Pendant la mission de la CGPME, chaque membre de la délégation bénéficie des services d’une interprète. « Ce sont des boules d’énergie, de culture et d’ouverture », se félicite Pierre-Jean Baillot, directeur de mission International de la confédération. C’est ainsi que les hommes et les femmes d’affaires français ont pu apprendre que les femmes iraniennes pouvaient demeurer propriétaire de leurs biens et divorcer du moment que le contrat de mariage le prévoyait.
« De nombreux immigrés iraniens en Europe sont revenus »
« Ici, ce n’est pas l’Arabie Saoudite »… Les femmes conduisent également et, de façon aussi virile que les hommes, comme ont pu le constater les membres de la délégation française dans la circulation automobile dense de la capitale. Elles travaillent et sont aussi de fines négociatrices, à l’instar de Parisa Fathollahi, du département du Développement de Zar Research & Industrial Development Group (100 salariés), leader du marché des pâtes alimentaires, avec une part de 60 %, qui a récemment signé des mémorandums of understanding (MOU) pour des études pour la production de pain avec des Grecs, de pâtes alimentaires (avec une nouvelle technologie) avec des Italiens, d’enzymes alimentaires avec des Néerlandais. L’entreprise veut se diversifier.
La dirigeante iranienne, qui a rencontré plusieurs membres de la délégation de la CGPME, a indiqué à la LC que son entreprise était prête à lancer « une production en joint-venture de fromages ». Et d’insister sur le fait que « ce n’est pas le prix qui compte, mais le goût, la qualité et peut-être aussi la marque ». C’est « un chalenge, un pari », a-t-elle reconnu, mais, selon elle, « de nombreux immigrés iraniens en Europe sont revenus et ce retour à la terre natale va s’accélérer avec l’ouverture ».

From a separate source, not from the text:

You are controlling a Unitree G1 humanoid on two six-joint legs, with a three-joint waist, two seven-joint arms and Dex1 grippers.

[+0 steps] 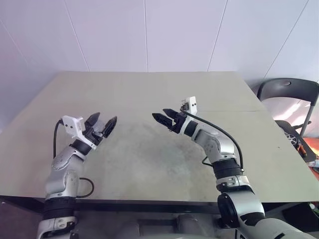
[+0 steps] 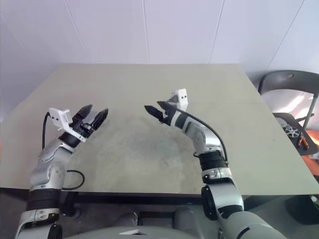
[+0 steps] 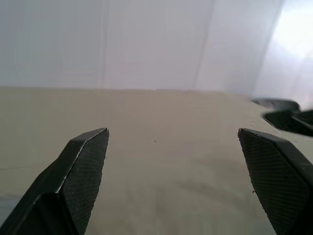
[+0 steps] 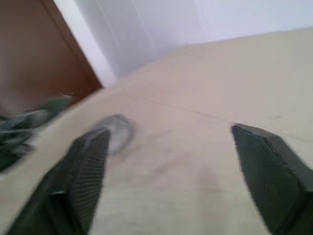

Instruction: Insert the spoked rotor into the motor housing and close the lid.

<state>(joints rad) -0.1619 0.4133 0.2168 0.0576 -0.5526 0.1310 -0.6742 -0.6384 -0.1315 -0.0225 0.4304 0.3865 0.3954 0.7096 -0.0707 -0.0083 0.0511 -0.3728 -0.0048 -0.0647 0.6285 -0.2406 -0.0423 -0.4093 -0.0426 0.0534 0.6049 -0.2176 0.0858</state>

Les évènements politiques de son pays n’inquiètent pas Parisa Fathollahi, qui nous a précisé que son entreprise « investirait pourvu que la société française apporte la technologie ». En quelque sorte, un « partenariat win-win », une expression qui revient souvent dans la bouche des dirigeants d’entreprises françaises, membres de la délégation de la CGPME, qui se montrent souvent ravis des rendez-vous et premiers contacts avec leurs homologues iraniens.